### EXERCISE AIM
Start at the line with "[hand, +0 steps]" in the records below, stop at the line with "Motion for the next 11", and return every line in that span exactly, the two end lines included.

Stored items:
>>>>

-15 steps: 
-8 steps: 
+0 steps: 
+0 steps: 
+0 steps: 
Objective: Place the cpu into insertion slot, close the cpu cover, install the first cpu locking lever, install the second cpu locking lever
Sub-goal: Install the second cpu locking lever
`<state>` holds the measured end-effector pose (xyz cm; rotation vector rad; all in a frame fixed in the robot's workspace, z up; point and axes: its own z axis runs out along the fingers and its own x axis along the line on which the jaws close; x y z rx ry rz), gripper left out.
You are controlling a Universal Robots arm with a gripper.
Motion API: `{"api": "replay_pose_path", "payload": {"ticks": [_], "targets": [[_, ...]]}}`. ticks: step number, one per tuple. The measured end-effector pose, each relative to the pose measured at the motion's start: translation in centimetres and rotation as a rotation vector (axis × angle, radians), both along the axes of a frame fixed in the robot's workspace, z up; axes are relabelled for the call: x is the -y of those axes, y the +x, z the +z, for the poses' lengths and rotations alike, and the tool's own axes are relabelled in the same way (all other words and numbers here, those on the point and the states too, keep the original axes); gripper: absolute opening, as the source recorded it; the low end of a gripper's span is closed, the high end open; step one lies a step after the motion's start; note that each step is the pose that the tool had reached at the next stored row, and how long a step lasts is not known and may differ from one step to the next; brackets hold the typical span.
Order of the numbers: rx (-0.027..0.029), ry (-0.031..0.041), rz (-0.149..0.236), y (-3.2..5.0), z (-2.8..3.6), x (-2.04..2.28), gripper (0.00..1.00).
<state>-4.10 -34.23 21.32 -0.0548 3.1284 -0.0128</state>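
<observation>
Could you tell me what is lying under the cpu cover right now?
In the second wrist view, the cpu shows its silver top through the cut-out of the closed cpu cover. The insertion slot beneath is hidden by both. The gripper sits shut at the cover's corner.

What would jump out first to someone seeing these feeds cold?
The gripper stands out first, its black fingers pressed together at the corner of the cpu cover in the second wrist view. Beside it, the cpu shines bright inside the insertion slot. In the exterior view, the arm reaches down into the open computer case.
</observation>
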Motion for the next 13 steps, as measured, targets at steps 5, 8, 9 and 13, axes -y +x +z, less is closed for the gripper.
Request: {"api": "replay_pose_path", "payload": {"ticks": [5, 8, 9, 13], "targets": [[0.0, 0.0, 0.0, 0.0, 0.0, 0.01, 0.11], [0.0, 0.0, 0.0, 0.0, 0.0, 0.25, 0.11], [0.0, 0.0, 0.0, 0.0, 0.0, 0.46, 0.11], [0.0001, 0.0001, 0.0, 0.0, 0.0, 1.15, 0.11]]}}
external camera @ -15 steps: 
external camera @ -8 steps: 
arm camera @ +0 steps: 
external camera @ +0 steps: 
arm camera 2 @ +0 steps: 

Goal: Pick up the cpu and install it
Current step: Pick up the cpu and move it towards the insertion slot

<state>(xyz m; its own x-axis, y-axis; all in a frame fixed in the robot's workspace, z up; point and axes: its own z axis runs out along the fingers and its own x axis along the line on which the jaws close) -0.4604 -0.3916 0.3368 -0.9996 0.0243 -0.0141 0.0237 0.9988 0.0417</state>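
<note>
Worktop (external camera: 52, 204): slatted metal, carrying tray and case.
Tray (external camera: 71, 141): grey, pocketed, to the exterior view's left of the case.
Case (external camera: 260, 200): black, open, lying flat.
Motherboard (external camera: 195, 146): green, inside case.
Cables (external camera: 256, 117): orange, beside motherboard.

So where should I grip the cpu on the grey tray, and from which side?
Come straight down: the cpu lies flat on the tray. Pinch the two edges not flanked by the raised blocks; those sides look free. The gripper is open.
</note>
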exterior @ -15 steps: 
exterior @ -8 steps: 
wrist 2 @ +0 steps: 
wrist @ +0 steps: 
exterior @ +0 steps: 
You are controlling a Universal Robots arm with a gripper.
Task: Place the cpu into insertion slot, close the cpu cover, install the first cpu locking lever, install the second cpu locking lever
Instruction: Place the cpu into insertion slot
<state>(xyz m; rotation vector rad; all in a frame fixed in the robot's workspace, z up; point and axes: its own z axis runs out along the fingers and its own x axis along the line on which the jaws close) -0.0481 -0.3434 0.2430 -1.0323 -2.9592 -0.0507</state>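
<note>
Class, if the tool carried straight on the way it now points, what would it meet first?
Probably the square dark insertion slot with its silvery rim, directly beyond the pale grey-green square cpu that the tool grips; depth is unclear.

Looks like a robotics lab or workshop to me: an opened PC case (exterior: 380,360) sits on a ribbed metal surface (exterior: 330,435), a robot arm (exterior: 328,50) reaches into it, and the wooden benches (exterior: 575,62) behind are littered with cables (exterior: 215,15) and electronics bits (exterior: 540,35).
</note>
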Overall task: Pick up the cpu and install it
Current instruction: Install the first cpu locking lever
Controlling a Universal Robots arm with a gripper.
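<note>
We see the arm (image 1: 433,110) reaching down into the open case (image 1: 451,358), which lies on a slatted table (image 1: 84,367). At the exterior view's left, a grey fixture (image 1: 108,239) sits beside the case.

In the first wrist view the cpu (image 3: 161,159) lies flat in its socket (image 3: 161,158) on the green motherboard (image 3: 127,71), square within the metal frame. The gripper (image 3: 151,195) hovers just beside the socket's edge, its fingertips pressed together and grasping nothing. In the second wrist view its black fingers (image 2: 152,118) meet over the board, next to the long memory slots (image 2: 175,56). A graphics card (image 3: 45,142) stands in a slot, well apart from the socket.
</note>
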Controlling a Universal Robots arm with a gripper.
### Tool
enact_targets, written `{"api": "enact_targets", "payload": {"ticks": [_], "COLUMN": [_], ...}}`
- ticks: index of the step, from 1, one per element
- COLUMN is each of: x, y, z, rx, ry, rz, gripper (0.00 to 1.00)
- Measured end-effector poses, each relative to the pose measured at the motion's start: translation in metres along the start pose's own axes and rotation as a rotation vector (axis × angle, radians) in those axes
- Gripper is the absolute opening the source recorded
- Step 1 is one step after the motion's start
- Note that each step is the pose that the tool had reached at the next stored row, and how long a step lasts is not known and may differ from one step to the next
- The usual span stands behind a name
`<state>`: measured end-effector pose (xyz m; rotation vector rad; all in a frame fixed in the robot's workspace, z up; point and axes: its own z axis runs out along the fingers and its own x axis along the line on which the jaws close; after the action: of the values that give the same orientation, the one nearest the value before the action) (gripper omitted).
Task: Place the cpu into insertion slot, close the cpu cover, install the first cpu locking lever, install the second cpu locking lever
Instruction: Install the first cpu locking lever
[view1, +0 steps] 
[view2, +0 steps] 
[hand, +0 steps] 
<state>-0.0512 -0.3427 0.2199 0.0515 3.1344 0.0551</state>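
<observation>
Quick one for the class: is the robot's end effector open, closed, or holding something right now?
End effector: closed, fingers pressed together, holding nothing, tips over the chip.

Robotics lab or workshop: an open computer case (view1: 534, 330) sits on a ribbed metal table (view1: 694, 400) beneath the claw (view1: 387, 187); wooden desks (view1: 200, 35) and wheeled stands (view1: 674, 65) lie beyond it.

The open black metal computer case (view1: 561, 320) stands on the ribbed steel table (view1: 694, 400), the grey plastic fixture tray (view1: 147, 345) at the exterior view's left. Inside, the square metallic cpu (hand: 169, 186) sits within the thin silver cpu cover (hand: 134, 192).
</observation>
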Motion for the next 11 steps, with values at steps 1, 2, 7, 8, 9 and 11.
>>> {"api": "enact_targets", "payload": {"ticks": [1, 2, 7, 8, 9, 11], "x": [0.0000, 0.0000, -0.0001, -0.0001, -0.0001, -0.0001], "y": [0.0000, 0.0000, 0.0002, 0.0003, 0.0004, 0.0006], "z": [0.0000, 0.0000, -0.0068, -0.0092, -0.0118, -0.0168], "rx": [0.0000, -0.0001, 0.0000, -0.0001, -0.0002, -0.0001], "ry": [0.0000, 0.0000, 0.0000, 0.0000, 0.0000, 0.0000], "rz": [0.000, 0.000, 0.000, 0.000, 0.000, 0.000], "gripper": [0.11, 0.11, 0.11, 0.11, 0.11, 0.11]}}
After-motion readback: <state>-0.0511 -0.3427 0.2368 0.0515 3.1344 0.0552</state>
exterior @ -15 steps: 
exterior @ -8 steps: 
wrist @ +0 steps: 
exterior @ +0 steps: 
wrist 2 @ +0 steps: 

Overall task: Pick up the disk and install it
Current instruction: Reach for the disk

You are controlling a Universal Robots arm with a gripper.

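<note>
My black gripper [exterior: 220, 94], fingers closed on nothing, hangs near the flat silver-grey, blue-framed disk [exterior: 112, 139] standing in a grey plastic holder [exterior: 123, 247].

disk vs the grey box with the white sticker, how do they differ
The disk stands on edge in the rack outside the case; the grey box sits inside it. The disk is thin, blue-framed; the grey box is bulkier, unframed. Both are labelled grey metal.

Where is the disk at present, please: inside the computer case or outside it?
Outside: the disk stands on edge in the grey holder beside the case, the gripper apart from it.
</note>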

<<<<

### OUTPUT BELOW
[hand, +0 steps] 
<state>-0.0512 -0.3427 0.2199 0.0515 3.1344 0.0551</state>
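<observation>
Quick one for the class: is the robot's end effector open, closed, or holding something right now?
End effector: closed, fingers pressed together, holding nothing, tips over the chip.

Robotics lab or workshop: an open computer case (view1: 534, 330) sits on a ribbed metal table (view1: 694, 400) beneath the claw (view1: 387, 187); wooden desks (view1: 200, 35) and wheeled stands (view1: 674, 65) lie beyond it.

The open black metal computer case (view1: 561, 320) stands on the ribbed steel table (view1: 694, 400), the grey plastic fixture tray (view1: 147, 345) at the exterior view's left. Inside, the square metallic cpu (hand: 169, 186) sits within the thin silver cpu cover (hand: 134, 192).
</observation>
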Motion for the next 11 steps, with values at steps 1, 2, 7, 8, 9 and 11.

No other output was requested.